Work out how many lines below contain "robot". Provide only the figure.

#### Records provided:
┌────────
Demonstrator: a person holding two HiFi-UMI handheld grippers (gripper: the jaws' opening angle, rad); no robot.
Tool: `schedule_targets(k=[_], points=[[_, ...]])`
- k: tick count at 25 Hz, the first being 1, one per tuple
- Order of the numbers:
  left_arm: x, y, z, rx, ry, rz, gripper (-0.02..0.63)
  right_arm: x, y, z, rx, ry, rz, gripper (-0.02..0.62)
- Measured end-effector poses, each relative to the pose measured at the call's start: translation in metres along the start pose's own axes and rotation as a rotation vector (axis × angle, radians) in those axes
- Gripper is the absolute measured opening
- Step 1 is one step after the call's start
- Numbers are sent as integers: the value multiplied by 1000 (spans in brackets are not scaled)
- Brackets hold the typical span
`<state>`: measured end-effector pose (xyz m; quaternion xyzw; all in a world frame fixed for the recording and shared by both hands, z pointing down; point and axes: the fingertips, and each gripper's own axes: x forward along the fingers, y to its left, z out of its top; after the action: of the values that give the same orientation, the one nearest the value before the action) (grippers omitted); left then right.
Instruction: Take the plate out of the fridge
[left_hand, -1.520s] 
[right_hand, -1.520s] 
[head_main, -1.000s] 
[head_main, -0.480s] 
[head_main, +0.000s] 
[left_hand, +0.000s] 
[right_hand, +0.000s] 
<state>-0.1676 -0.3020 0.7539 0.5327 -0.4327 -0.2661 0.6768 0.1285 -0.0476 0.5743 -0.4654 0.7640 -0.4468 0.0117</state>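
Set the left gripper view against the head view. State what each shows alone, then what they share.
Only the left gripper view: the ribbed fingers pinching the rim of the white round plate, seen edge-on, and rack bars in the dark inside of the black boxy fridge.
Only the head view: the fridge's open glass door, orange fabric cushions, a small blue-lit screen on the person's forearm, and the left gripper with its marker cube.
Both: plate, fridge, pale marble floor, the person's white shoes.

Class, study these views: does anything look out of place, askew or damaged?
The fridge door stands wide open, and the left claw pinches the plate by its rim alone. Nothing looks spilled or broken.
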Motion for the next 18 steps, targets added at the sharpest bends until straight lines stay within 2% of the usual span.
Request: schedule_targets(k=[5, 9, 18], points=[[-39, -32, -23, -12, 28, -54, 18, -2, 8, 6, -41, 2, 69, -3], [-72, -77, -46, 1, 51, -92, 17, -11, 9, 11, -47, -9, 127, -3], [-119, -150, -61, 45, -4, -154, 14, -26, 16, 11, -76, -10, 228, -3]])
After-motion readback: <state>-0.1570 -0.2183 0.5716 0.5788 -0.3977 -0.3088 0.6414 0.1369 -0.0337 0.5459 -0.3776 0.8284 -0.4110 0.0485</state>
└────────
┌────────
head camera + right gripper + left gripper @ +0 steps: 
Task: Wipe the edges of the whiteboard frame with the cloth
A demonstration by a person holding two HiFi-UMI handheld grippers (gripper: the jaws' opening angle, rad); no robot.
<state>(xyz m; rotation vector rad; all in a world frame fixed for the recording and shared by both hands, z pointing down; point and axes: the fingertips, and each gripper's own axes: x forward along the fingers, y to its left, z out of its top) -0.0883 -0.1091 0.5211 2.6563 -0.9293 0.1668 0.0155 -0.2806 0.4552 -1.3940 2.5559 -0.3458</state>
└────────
#### Exercise result:
2